=== Problem statement ===
Up to and including the line with "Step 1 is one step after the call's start", reproduce the listing below exactly, beginning at its first line.

=== Source data ===
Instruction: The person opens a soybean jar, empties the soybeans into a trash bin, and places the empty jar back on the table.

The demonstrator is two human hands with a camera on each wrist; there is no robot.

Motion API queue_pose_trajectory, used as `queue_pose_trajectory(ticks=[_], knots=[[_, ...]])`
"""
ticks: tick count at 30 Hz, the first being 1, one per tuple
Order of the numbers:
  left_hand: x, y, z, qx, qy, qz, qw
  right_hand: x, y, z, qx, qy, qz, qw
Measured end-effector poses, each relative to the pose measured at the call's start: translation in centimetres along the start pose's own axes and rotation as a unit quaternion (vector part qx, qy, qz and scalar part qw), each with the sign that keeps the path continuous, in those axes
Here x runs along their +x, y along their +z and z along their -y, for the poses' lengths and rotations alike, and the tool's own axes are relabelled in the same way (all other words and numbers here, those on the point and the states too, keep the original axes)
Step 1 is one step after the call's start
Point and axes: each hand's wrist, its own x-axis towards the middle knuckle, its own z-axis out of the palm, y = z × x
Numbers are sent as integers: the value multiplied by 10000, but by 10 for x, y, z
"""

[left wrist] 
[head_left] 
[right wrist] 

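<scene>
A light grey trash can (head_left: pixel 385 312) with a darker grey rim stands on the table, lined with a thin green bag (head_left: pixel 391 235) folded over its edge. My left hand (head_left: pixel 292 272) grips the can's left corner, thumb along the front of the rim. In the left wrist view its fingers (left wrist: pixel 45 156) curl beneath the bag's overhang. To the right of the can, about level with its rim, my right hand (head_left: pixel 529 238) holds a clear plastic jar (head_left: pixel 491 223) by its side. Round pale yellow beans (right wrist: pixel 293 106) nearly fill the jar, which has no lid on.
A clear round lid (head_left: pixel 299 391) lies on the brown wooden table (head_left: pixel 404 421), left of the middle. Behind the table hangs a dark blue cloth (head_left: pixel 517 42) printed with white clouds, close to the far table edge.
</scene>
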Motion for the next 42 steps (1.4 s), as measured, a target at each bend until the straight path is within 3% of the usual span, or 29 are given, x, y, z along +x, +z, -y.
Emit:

=== Solved exercise ===
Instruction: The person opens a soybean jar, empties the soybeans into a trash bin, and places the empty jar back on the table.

The demonstrator is two human hands with a camera on each wrist; there is no robot.

Motion API queue_pose_trajectory, used as `queue_pose_trajectory(ticks=[_], knots=[[_, ...]])`
"""
ticks: tick count at 30 Hz, the first being 1, one per tuple
Order of the numbers:
  left_hand: x, y, z, qx, qy, qz, qw
  right_hand: x, y, z, qx, qy, qz, qw
Measured end-effector poses, each relative to the pose measured at the call's start: translation in centimetres along the start pose's own axes and rotation as a unit quaternion (vector part qx, qy, qz and scalar part qw), each with the sign that keeps the path continuous, in those axes
Here x runs along their +x, y along their +z and z along their -y, for the poses' lengths and rotations alike, and the tool's own axes are relabelled in the same way (all other words and numbers here, those on the point and the states too, keep the original axes)
Step 1 is one step after the call's start

Output for the exercise is complete.